To test the hypothesis that levocarnitine reduces cumulative organ failure in patients with septic shock at 48 hours and, if present, to estimate the probability that the most efficacious dose will decrease 28-day mortality in a pivotal phase 3 clinical trial.
Multicenter adaptive, randomized, blinded, dose-finding, phase 2 clinical trial (Rapid Administration of Carnitine in Sepsis [RACE]). The setting was 16 urban US medical centers. Participants were patients aged 18 years or older admitted from March 5, 2013, to February 5, 2018, with septic shock and moderate organ dysfunction.
Within 24 hours of identification, patients were assigned to 1 of the following 4 treatments: low (6 g), medium (12 g), or high (18 g) doses of levocarnitine or an equivalent volume of saline placebo administered as a 12-hour infusion.
The primary outcome required, first, a greater than 90% posterior probability that the most promising levocarnitine dose decreases the Sequential Organ Failure Assessment (SOFA) score at 48 hours and, second (given having met the first condition), at least a 30% predictive probability of success in reducing 28-day mortality in a subsequent traditional superiority trial to test efficacy.

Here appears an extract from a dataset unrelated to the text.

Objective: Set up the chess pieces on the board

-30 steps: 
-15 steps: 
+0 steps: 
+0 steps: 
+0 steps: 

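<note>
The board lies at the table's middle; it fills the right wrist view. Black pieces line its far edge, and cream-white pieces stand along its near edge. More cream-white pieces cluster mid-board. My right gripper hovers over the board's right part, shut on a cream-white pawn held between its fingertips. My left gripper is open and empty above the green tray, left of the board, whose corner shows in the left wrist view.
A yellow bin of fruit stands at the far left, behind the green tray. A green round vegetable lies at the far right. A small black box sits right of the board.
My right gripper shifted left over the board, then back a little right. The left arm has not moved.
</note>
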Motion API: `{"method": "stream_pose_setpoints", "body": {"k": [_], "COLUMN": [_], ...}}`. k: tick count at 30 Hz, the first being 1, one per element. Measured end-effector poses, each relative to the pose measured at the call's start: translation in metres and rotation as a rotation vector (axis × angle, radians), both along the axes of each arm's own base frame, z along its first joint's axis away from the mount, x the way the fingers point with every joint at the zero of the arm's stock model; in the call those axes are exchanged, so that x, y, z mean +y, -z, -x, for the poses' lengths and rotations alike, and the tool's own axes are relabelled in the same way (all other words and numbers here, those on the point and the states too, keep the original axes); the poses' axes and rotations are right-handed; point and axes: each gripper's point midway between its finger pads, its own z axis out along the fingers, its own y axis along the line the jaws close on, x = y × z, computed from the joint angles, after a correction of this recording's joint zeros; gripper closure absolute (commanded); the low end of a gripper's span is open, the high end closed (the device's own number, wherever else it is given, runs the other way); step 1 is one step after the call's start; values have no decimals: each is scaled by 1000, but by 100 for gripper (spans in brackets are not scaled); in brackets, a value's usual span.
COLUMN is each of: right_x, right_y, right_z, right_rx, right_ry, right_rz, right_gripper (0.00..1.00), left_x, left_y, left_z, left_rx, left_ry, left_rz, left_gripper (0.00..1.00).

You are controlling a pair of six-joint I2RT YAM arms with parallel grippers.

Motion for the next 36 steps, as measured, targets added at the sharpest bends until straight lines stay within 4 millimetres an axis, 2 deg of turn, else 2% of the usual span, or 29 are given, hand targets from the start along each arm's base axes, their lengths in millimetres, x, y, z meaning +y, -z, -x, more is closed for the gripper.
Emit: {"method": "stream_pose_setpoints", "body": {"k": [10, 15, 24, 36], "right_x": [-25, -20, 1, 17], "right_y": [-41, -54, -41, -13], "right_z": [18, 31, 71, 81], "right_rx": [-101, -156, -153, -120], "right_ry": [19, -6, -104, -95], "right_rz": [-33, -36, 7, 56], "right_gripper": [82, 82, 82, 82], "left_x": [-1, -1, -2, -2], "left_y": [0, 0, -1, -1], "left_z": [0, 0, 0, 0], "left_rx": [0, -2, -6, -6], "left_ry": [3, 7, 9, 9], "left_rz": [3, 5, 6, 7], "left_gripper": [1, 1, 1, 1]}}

Of the 250 enrolled participants (mean [SD] age, 61.7 [14.8] years; 56.8% male), 35, 34, and 106 patients were adaptively randomized to the low, medium, and high levocarnitine doses, respectively, while 75 patients were randomized to placebo. In the intent-to-treat analysis, the fitted mean (SD) changes in the SOFA score for the low, medium, and high levocarnitine groups were -1.27 (0.49), -1.66 (0.38), and -1.97 (0.32), respectively, vs -1.63 (0.35) in the placebo group. The posterior probability that the 18-g dose is superior to placebo was 0.78, which did not meet the a priori threshold of 0.90. Mortality at 28 days was 45.9% (34 of 74) in the placebo group compared with 43.3% (45 of 104) for the most promising levocarnitine dose (18 g). Similar findings were noted in the per-protocol analysis.
In this dose-finding, phase 2 adaptive randomized trial, the most efficacious dose of levocarnitine (18 g) did not meaningfully reduce cumulative organ failure at 48 hours.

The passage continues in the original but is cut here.